It is ironical that on the day before the world’s 2.18 billion Christians commemorate the coming of Jesus Christ to the Earth, the United Nations will officially put into motion a plan to deny them of a right given to them by the very God whose birth they celebrate.

For those unfamiliar with the text of the UN’s Arms Trade Treaty, here’s a brief sketch of the most noxious provisions:

• Article 2 of the treaty defines the scope of the treaty’s prohibitions. The right to own, buy, sell, trade, or transfer all means of armed resistance, including handguns, is denied to civilians by this section of the Arms Trade Treaty.

• Article 3 places the “ammunition/munitions fired, launched or delivered by the conventional arms covered under Article 2” within the scope of the treaty’s prohibitions, as well.

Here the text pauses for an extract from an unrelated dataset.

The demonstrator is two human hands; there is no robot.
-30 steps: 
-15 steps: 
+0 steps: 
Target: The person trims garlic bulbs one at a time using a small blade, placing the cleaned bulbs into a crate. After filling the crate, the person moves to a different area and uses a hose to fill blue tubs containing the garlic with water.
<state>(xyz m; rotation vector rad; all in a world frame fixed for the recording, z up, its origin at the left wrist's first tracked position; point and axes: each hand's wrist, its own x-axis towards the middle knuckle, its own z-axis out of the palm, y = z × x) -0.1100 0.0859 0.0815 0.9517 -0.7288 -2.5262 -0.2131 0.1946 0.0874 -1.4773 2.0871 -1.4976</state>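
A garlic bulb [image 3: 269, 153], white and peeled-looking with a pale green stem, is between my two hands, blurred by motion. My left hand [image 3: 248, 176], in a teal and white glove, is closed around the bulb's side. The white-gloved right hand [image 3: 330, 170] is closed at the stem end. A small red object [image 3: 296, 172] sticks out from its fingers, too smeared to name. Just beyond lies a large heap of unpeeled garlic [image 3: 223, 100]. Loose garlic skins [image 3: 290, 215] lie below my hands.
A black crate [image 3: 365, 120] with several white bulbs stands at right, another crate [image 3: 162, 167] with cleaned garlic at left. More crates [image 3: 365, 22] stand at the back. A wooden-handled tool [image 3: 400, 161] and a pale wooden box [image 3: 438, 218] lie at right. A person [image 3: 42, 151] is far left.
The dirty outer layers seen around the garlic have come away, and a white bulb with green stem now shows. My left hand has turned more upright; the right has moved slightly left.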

• Article 4 rounds out the regulations, also placing all “parts and components” of weapons within the scheme.

• Perhaps the most immediate threat to the rights of gun owners in the Arms Trade Treaty is found in Article 5. Under the title of “General Implementation,” Article 5 mandates that all countries participating in the treaty “shall establish and maintain a national control system, including a national control list.” This list should “apply the provisions of this Treaty to the broadest range of conventional arms.”

• Article 12 adds to the record-keeping requirement, mandating that the list include “the quantity, value, model/type, authorized international transfers of conventional arms,” as well as the identity of the “end users” of these items.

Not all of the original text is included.